Voice API outage - 2017-09-13
Incident Report for Nexmo

WHAT HAPPENED

On September 13th 2017, between 15:31 and 16:18 UTC, Voice API requests originating from the US and EMEA regions received HTTP 500 responses. The outage also affected inbound calls.

At 16:18 UTC a failover to one of our redundant data centers was performed, so that investigative and resolution work in the US data center could continue with minimal customer impact. Voice API services were run from the redundant data center until September 14th 2017 at 14:20 UTC. During this time customers might have experienced latency and occasional API requests failures.

On September 14th 2017 at 14:20 UTC the issue was fully resolved with service re-established from the US data center.

CAUSES

Due to an increase in Voice traffic in the US data center, one of the database cluster nodes run out of available memory. During the automatic traffic rebalancing process, the Voice API performance was impacted resulting in HTTP 500 responses.
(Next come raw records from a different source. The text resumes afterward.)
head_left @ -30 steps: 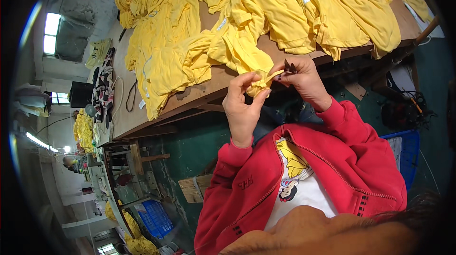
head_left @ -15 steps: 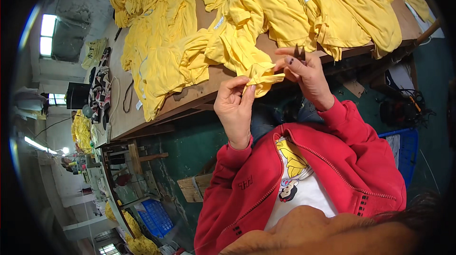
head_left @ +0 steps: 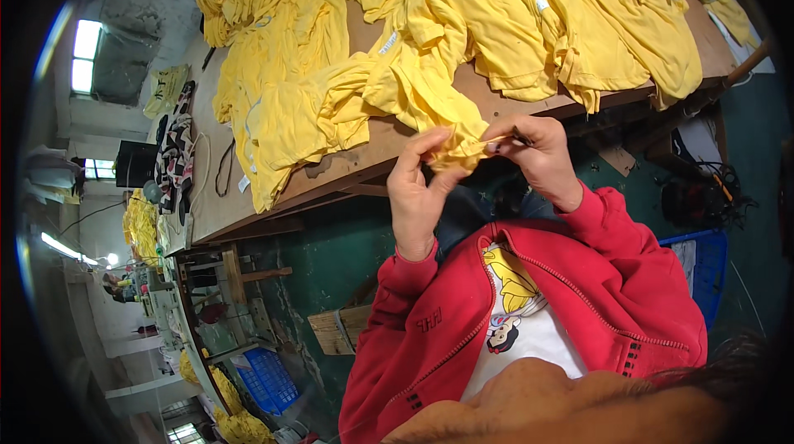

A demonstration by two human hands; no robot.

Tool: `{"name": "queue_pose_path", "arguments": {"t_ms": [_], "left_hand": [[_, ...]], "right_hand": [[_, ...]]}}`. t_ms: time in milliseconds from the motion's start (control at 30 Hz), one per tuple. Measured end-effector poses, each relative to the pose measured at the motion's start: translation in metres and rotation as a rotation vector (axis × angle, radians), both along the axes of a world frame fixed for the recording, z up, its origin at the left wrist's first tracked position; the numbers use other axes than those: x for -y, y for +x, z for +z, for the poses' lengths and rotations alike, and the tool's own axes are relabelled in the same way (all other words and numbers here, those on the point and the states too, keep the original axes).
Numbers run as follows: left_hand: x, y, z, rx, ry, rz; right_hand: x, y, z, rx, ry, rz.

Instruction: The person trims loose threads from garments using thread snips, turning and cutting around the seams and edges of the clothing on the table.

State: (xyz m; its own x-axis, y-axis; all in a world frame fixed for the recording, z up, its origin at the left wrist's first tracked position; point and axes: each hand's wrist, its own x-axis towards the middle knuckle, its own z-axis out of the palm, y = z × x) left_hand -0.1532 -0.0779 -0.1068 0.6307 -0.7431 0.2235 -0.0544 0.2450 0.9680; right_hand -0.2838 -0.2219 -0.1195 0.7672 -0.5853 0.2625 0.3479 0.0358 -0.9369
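Note:
A yellow garment (head_left: 418,88) trails off the wooden table (head_left: 364,158) toward me. My left hand (head_left: 418,196) pinches a bunched end of it between thumb and fingers. My right hand (head_left: 538,154) grips the same end from the right and also holds a small dark tool (head_left: 521,136) at the fabric. Both hands are raised just in front of the table's near edge, above my red jacket sleeves.
Several more yellow garments (head_left: 529,22) are spread over the table. A dark cord (head_left: 222,171) and patterned cloth (head_left: 172,154) lie at its left end. A blue crate (head_left: 703,266) stands at the right, another blue crate (head_left: 266,378) and a wooden block (head_left: 339,330) on the green floor.
Both hands have shifted slightly along the bunched yellow end; the left hand has dropped a little and reopened its grip to a pinch. The garment stays held.

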Motion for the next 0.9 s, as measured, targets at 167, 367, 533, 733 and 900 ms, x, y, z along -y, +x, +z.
{"name": "queue_pose_path", "arguments": {"t_ms": [167, 367, 533, 733, 900], "left_hand": [[-0.012, 0.027, -0.018, -0.176, -0.115, 0.197], [-0.012, 0.051, 0.007, -0.442, -0.223, 0.557], [-0.016, 0.136, -0.004, 0.293, 0.005, 0.753], [-0.023, 0.198, -0.006, 1.153, 0.695, 0.615], [-0.014, 0.129, 0.005, 1.36, 0.17, 0.975]], "right_hand": [[0.01, -0.022, 0.048, 0.085, -0.367, -0.086], [0.047, -0.066, 0.07, 0.291, -0.45, 0.069], [0.073, -0.081, 0.085, 0.281, -0.506, 0.361], [0.077, -0.024, 0.089, -0.171, -0.914, -0.285], [0.085, 0.085, 0.081, -0.1, -0.298, 0.037]]}}
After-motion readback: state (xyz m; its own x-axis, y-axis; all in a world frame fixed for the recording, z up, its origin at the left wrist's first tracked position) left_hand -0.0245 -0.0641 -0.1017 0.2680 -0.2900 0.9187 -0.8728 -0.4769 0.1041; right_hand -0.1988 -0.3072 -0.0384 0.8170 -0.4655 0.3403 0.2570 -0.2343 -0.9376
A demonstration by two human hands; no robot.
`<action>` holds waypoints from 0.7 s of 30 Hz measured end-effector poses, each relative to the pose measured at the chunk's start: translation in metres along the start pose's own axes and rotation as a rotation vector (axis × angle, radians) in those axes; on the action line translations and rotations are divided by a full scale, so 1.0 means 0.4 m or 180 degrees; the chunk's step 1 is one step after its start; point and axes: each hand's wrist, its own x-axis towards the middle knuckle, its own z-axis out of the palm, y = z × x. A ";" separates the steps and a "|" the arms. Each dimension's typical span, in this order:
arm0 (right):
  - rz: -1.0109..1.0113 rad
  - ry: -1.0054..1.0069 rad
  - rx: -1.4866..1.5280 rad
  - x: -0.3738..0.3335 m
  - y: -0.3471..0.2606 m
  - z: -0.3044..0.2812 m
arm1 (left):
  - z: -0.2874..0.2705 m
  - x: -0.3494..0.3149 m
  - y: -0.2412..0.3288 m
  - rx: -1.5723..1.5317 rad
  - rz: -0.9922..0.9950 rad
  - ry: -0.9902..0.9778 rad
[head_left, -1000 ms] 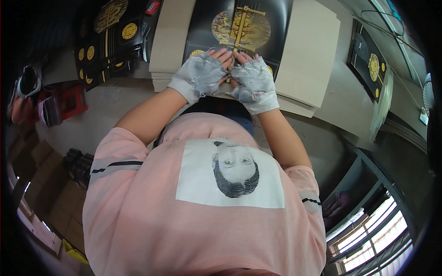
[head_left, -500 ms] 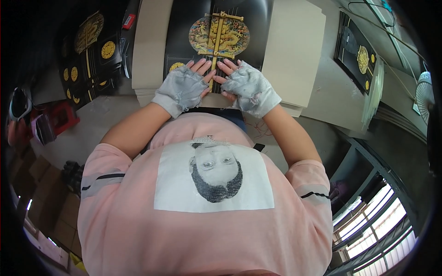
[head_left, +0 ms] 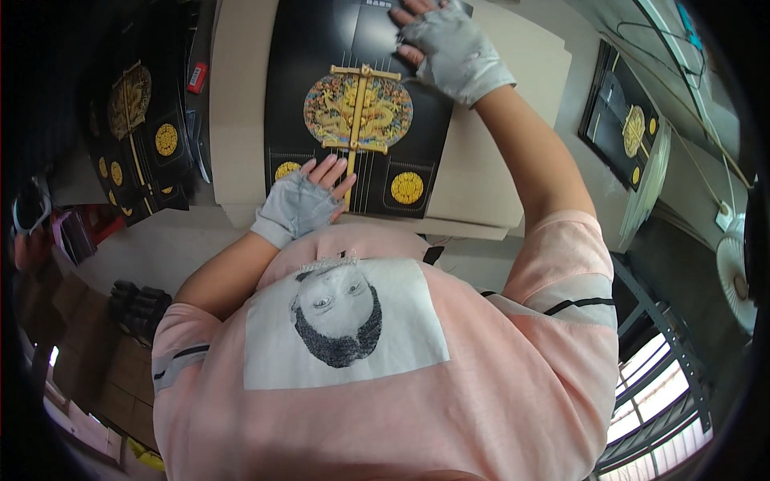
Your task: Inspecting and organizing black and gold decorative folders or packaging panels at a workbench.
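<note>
The black printed sheet [head_left: 358, 112] is cut off at 12 o'clock; its 7 o'clock corner is hidden by the left hand [head_left: 301, 202], its 1 o'clock side partly by the right hand [head_left: 455, 52]. At 3 o'clock, the white fan [head_left: 732, 272] is truncated at the view's rim.

I see that the black sheet [head_left: 361, 108] looks like coated paper, smooth and glossy, with a pale shine near its top. The gold bars [head_left: 358, 108] on it have a metallic look. The beige boards [head_left: 497, 152] below appear to be matt cardboard. Both the left glove [head_left: 293, 204] and the right glove [head_left: 463, 58] are rough, wrinkled cloth. The shirt [head_left: 337, 429] is matt, soft-looking cloth.
</note>
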 end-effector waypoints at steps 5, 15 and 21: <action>0.0175 0.0333 0.0061 0.096 0.138 -0.008 | 0.014 -0.002 0.001 -0.0071 0.0031 0.0147; 0.0879 0.0533 -0.0580 0.162 0.181 -0.017 | -0.004 0.008 0.025 -0.0094 -0.0183 0.0263; 0.0544 0.0503 -0.0419 0.071 0.033 -0.008 | -0.019 0.009 0.026 -0.0058 -0.0195 0.0383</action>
During the time when Voice API was run from the redundant data center, customers with IP whitelisting in place for Voice API callbacks, NCCO and Audio file download requests, would not have received these callbacks because the relevant IPs were not published before the incident and therefore would not be present in customer firewall rules.

CORRECTIVE ACTIONS

A program of work has been identified that includes:

  • Further increase of memory capacity allowance
  • Improvements in automated memory management
  • Review and optimization of failover process and tools
Posted 2 months ago. Sep 20, 2017 - 15:05 UTC

Resolved
This outage has now been completely resolved, as of 15:02:35. We will publish a full post-mortem shortly.
Posted 2 months ago. Sep 14, 2017 - 14:38 UTC
Update
This incident was resolved at 4:20 pm UTC.

This service is currently running from our disaster recovery location. Due to this, calls may experience additional latency.
Posted 2 months ago. Sep 13, 2017 - 19:50 UTC
Monitoring
This incident was resolved at 4:20 pm UTC.
Posted 2 months ago. Sep 13, 2017 - 16:45 UTC
Investigating
Please note that we are experiencing an outage in the US region since 15:31 UTC for the Voice API. Voice API requests are returning 500 HTTP responses and inbound calls are also affected by this outage.
Posted 2 months ago. Sep 13, 2017 - 15:47 UTC
This incident affected: Voice-related API's (Voice API, North America (US, Canada & Caribbean) traffic).